Let’s pretend we have a function that creates a bar plot of categorical variable counts using a given data frame and a name of its column.

import pandas as pd

return pd.DataFrame({'x': list('aababc')})

def plot_count_bars(data: pd.DataFrame, column: str):
cnt = data[column].value_counts().rename('counts').reset_index()
return cnt.plot.bar(x='index', y='counts')



Looks good! However, what if we later create another function that generates a similar plot but using dots connected with a line instead of bars?

def plot_count_line(data: pd.DataFrame, column: str):
cnt = data[column].value_counts().rename('counts').reset_index()
return cnt.plot.line(x='index', y='counts', marker='o')



It works as well but see that the counting code is duplicated twice. So it is better to keep the computational logic separate from plotting. For example, create a new function called counts that takes a data frame and generates counts.

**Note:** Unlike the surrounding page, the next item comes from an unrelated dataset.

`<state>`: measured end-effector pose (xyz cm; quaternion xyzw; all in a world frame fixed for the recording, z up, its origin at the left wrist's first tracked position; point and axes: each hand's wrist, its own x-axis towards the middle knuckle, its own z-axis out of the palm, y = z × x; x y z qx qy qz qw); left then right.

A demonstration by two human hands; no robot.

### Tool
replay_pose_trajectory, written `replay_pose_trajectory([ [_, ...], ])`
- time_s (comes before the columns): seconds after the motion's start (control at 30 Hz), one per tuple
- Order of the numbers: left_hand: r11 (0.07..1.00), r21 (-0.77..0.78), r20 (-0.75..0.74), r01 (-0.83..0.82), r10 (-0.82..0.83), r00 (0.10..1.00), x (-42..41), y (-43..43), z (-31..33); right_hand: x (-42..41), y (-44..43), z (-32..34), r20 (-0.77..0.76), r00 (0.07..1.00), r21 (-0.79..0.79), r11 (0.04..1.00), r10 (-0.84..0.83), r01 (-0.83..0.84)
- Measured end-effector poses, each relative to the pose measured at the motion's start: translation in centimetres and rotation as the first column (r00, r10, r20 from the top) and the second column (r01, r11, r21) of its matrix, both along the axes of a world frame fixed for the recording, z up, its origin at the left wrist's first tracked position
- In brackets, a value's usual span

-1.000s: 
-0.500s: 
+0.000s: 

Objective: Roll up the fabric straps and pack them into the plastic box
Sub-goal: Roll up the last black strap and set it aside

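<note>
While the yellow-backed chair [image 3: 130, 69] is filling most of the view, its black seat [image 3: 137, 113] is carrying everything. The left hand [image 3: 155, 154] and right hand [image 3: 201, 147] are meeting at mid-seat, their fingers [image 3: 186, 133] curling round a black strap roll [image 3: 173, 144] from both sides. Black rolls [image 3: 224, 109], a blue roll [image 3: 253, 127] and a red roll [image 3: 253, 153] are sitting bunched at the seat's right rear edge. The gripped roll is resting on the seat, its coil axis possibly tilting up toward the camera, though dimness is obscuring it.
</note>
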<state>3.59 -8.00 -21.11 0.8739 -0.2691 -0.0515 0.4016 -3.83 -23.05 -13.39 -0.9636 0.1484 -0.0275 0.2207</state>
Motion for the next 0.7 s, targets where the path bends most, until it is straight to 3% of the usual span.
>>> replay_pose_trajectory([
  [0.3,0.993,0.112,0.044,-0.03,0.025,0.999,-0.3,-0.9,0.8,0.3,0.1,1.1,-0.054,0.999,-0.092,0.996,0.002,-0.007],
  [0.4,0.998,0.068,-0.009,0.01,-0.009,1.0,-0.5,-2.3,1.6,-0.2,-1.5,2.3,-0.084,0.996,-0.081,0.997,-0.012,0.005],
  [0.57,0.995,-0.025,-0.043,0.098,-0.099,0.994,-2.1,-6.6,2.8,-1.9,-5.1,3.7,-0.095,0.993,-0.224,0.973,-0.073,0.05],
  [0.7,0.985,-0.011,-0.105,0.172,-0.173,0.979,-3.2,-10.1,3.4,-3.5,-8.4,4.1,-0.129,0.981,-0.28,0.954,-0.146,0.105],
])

Then, modify the plotting functions, so they take the pre-computed values and perform the rendering.

def counts(data: pd.DataFrame, column: str):
return data[column].value_counts().rename('counts').reset_index()

def plot_count_bars(cnt: pd.DataFrame):
return cnt.plot.bar(x='index', y='counts')

def plot_count_line(cnt: pd.DataFrame):
return cnt.plot.line(x='index', y='counts', marker='o')